Chapter 1: Introduction
1.1 Problem description
This project requires us to help Bill to design the electric wiring for his new house.
First of all Bill has fixed the positions of several electrical outlets on the walls. To neatly connect any pair of outlets, we should make sure that the wire is always imbedded in the walls or the floor, and is parallel to at least one side of the wall. Naturally we should minimize the total length of wire he must buy to have all the outlets connected.
By the way, do not forget that there is a door for every room. The wire must not cross the door.
Hint: The house is big for any possibility and the door could be anywhere and also can be a window. And the most import thing is that the wire can’t cross the door and the ceiling but can cross the wall and the floor. Another important thing is that the wire must parallel one of the axes ( x, y, z ).
1.2 Method to measure the performance
While given a test case, the tester can calculate the length between any two distinct adjacent outlets and then generate the minimize length by himself. And then check with the result of the program. If it matches the result, we can say that the program works well. Or if it is smaller then the result, we can say that the program do not work well.
Chapter 2: Algorithm specification
2.1 Representation of graphs
Since it’s very difficult for us to solve the problem in three-dimensional, we change the house into a two-dimensional one.
As the triples of the door and the triples of the culminations of the house are given, so it’s not difficult to project the wall and the door on the floor.
After that the outlets are all on the floor. It means that we now can solve the problem in two-dimensional environment. Then each outlet can seem to be a point in a graph and the length between two points can be calculated by their triples.

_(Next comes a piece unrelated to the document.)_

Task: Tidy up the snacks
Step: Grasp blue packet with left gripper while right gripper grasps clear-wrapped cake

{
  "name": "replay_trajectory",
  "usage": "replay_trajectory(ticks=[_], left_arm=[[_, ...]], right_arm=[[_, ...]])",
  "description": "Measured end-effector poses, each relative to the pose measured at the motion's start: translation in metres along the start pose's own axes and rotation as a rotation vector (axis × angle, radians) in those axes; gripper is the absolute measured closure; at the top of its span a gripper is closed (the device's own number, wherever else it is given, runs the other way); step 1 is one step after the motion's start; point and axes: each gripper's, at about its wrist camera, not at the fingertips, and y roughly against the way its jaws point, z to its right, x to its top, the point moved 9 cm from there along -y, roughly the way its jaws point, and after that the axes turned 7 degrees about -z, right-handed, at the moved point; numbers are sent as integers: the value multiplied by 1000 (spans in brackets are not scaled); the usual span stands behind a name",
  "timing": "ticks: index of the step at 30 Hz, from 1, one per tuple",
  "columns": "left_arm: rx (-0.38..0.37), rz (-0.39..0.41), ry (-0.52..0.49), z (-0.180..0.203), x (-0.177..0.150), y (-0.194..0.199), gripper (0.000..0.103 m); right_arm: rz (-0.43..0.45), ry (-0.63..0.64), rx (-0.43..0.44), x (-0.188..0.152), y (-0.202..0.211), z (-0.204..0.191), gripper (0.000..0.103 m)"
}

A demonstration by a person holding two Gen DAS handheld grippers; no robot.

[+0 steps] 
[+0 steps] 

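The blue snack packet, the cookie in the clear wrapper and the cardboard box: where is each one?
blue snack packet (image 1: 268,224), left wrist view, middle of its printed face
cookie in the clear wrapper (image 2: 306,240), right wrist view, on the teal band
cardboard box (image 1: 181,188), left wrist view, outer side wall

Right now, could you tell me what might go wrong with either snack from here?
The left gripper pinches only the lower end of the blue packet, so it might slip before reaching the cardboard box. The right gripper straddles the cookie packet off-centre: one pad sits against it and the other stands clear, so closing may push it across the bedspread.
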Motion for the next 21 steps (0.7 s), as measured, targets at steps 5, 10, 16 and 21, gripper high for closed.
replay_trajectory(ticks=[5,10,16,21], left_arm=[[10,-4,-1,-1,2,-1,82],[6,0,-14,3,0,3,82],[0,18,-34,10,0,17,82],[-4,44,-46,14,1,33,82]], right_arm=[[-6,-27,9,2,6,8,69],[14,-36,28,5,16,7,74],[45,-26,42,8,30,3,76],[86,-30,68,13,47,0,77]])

After that we could build a graph by queue ADT or stack ADT or other.
2.2 Implement of Kruscal’s algorithm
After we have built a graph, we can just use the Kruscal’s algorithm to solve the problem.

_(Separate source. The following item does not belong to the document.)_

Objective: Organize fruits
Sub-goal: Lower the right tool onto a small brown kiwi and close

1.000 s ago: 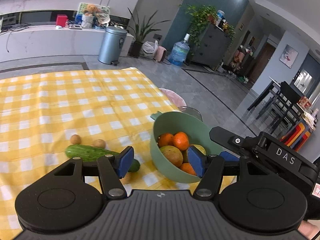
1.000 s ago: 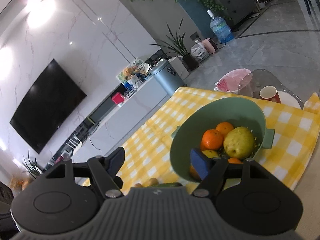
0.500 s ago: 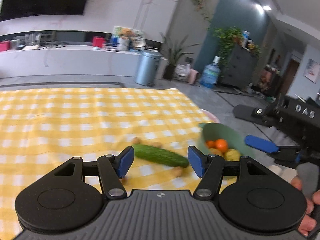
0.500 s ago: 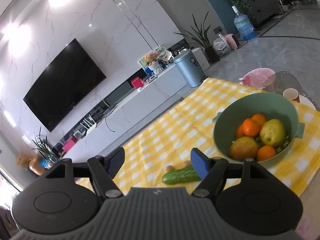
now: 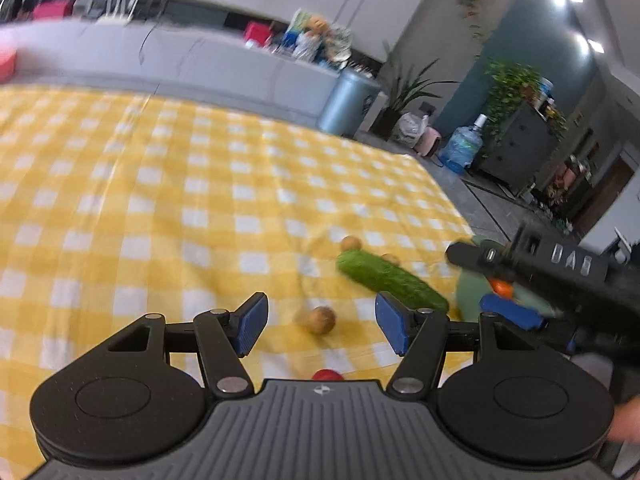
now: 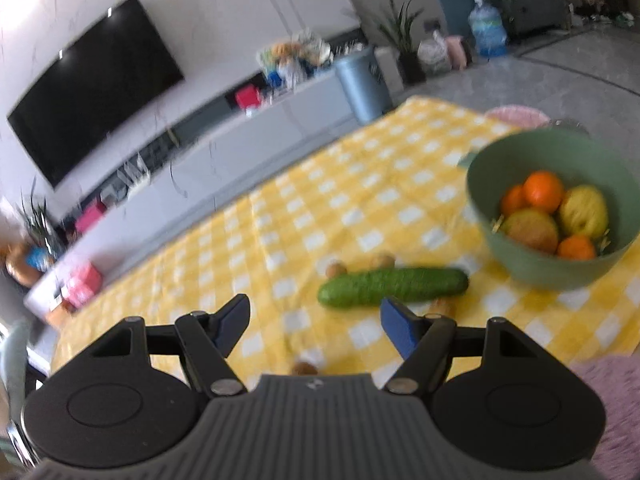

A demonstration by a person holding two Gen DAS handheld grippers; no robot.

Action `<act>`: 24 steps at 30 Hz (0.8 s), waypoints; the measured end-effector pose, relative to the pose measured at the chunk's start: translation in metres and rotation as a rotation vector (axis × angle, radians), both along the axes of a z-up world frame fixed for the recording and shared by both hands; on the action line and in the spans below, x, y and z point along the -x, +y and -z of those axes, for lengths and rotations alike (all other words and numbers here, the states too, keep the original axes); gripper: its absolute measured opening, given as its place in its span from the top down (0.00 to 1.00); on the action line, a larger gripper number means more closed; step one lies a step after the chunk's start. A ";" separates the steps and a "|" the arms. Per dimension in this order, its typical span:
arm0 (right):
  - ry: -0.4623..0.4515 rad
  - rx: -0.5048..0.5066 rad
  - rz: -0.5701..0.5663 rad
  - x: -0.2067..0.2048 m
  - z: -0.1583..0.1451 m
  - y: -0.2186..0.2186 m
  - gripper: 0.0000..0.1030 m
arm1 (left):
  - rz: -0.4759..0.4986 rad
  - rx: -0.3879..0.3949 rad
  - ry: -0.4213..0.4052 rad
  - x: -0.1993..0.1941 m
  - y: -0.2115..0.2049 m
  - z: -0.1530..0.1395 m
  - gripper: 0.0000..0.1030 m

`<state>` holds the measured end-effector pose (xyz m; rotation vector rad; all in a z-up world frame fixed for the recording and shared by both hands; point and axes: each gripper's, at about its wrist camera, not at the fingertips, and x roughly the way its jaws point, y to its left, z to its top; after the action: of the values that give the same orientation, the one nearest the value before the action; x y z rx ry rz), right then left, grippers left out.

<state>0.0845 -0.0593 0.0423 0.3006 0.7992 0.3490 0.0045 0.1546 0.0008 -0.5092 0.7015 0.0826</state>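
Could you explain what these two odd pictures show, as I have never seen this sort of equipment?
Each picture comes from a camera mounted on a hand-held two-finger gripper, looking forward along its blue-padded fingers. A person carries one per hand. The left gripper and right gripper are both open and hold nothing. On the yellow checked tablecloth lie a cucumber, a few small brown fruits and a green bowl of oranges and yellowish fruit. The black device at the right of the left picture is the other gripper.
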 end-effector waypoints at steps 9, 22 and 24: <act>0.185 -0.010 0.000 -0.023 0.058 0.031 0.54 | -0.064 -0.014 0.122 -0.014 0.017 0.037 0.30; 0.202 0.082 -0.035 -0.037 0.093 0.063 0.66 | -0.071 -0.007 0.193 -0.025 0.024 0.056 0.30; 0.200 0.100 -0.051 -0.038 0.095 0.069 0.70 | -0.065 -0.025 0.197 -0.025 0.021 0.055 0.30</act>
<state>0.1220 0.0096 -0.0526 0.2238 1.0192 0.3291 0.0293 0.1756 -0.0545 -0.5044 0.8751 0.2043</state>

Chapter 3 Project Structure
3.1 Overview
The project wants us to find a optimal way to design the electric wiring. To complete the task, we should read the coordinates of the outlets and find the shortest path between each two outlets. Then, our job is finding the Minimum spanning tree. So the tree is the optimal precept, the total value of the tree is the minimum length of wire.
The problem is that the path cannot cross the door! To solve it, we put the four walls into one plane, then, our job is simple enough for us to do. Generally speaking, we need to find three paths between each two outlets, from left, right and floor. Then we say the value of each edge between the two outlets is the shortest one of the three.
Implement Kruskal’s algorithm to find the minimum spanning tree.
3.2 The main program
3.2.1 Details of the main program
1. Use for loop to deal with each case until the fscanf return EOF, which is to say we have dealt with all cases.
2. The main function open two files used in the program (If the “output.txt” file does not exist the program will generate it).
3. For each case, the program will give us a number in the "output.txt", which is the nearest integer length of wire.
4. Our program will close the two file, free all memory we used and then exit at last.
3.2.2 Flow chart of the main program
Chapter 4 Testing results and analysis
We will find that all the test cases are specially designed for the limited conditions the cases are contained in the “input.txt” file.
No. Correct Answers: Answers From "P6.exe"(Before Debugging) Answers From "P6.exe"(After Debugging)
1
2
3
4
5
6
7
8
9
10
11
For each test case, I used a piece of the program to calculate the weight of each edge and sorting, then spanning the tree manually, to find out the answer is right or wrong.
From the table above, we can find that all the answers are correct except the 3rd group. The purpose of the 3rd case is to check what and how the program will do when the connection must around the door. It has proved that the algorithm in the program to solve the crossing problem has a small bug.
Then, the programmer checked his program and found that when the program judged the condition of crossing the door and calculated the weight of the wire had a very silly mistake. Finally, the program had given the right answer. (Look at the table above!)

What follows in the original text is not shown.